Todo esto, mientras que en cambio es demasiado evidente que no hay intención, por parte de Rusia, de ceder los territorios liberados a un precio tan alto (y en cuya reconstrucción ya está invirtiendo fuertemente), pero sobre todo eso, para nada en el mundo renunciaría a garantías muy sólidas sobre la seguridad de sus fronteras occidentales, lo que significa, sobre todo a la luz de la mayor expansión escandinava de la OTAN, que la condición mínima y, por lo tanto, su no pertenencia a la Alianza Atlántica. Si esto no puede garantizarse por la vía diplomática, se obtendrá manu militari.
Esta es una condición irreversible, porque Moscú tiene muy claro que el deseo occidental es destruirlo, como entidad de Estado-nación, y por lo tanto es una cuestión de supervivencia. Si no obtiene las garantías de seguridad que pide mediante la negociación (y tras el fracaso de los acuerdos de Minsk, y su flagrante falsedad por parte de Ucrania y Europa, tendrán que ser más que sólidos), no le quedará más remedio que conquistarlos como un vencedor.
Existe, pues, esta llamativa contradicción entre una posición que parece desinteresada en la paz y una conducta que no busca una solución en la guerra.

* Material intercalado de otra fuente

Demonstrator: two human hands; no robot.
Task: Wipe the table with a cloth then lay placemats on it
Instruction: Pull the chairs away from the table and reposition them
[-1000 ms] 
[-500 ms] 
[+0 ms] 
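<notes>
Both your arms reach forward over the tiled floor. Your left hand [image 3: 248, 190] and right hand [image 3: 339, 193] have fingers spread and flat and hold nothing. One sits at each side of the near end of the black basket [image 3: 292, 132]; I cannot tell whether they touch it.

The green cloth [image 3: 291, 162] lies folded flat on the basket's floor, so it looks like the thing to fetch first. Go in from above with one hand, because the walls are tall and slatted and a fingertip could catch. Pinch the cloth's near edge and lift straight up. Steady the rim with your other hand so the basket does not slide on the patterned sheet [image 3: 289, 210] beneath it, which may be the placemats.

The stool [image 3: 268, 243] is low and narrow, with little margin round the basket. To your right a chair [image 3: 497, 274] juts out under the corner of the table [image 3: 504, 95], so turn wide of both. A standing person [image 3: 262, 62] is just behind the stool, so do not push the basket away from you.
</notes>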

La voluntad hegemónica, que hoy aparece más que nada como la denodada defensa de un dominio de facto ya acabado, en suma se manifiesta en un caos no ya como arma, sino como condición que caracteriza ante todo el corazón mismo del imperio. No es casualidad que los estadounidenses estén políticamente fragmentados como nunca antes, atravesados por una suerte de guerra civil latente, al borde del abismo financiero (con una deuda que se dispara sin control hacia arriba, mientras el dólar pierde rápidamente su condición de moneda global), y el país empieza a ceder social y estructuralmente.

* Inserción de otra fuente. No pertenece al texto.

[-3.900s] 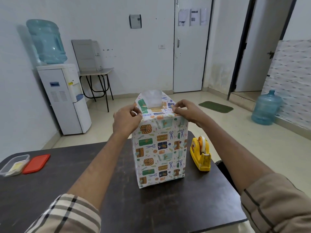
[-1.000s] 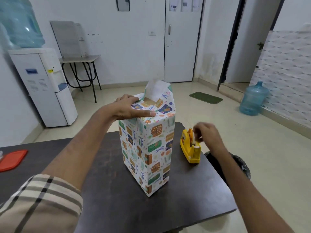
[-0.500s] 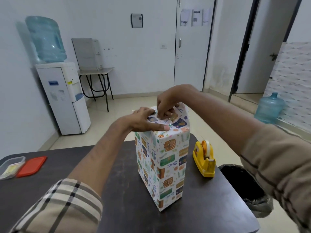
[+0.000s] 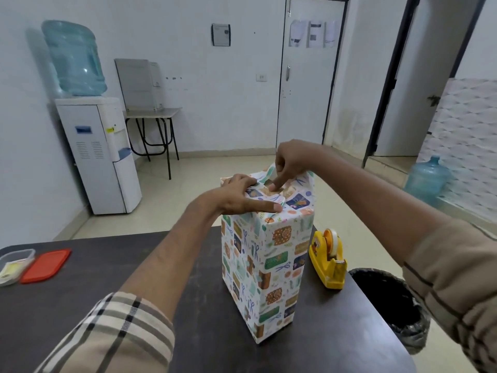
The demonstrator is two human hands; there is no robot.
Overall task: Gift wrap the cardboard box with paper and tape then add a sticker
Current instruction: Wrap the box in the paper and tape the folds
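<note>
The wrapped box stands mid-table. The left hand lies flat from 9 o'clock, straight fingers pressing the top folds. The right hand arches over from 2 o'clock, forefinger poking down; whether it pinches anything is unclear.

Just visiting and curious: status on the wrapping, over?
Left hand flat on wrapped box top. Right hand index finger pressing top fold. Box upright, top unfinished. Nothing in the way.

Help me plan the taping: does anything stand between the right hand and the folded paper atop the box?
Nothing visible does. The right hand presses a fingertip onto the folded paper atop the box, and the left hand holds it flat alongside.
</note>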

La duda ya no es sólo si Washington tiene o no una estrategia, sino quizás si es el paciente (el autista retraído en sí mismo, que no puede comunicarse con el mundo) o la enfermedad (la «plaga que ha invadido el mundo», en las palabras de Susan Sontag (4)).
Por Enrico Tomaselli
1 – Ver “Destino manifiesto” , Wikipedia
2 – Ver Max Weber, “La ética protestante y el espíritu del capitalismo” , Wikipedia
3 – Ver “Viceministro de Relaciones Exteriores de la Federación Rusa, Sergei Ryabkov: Estados Unidos no tiene un plan ‘B’”, aif.ru
4 – Susan Sontag, “La enfermedad como metáfora”, Einaudi
Columna publicada originalmente el 1 de mayo de 2023 en el blog del autor.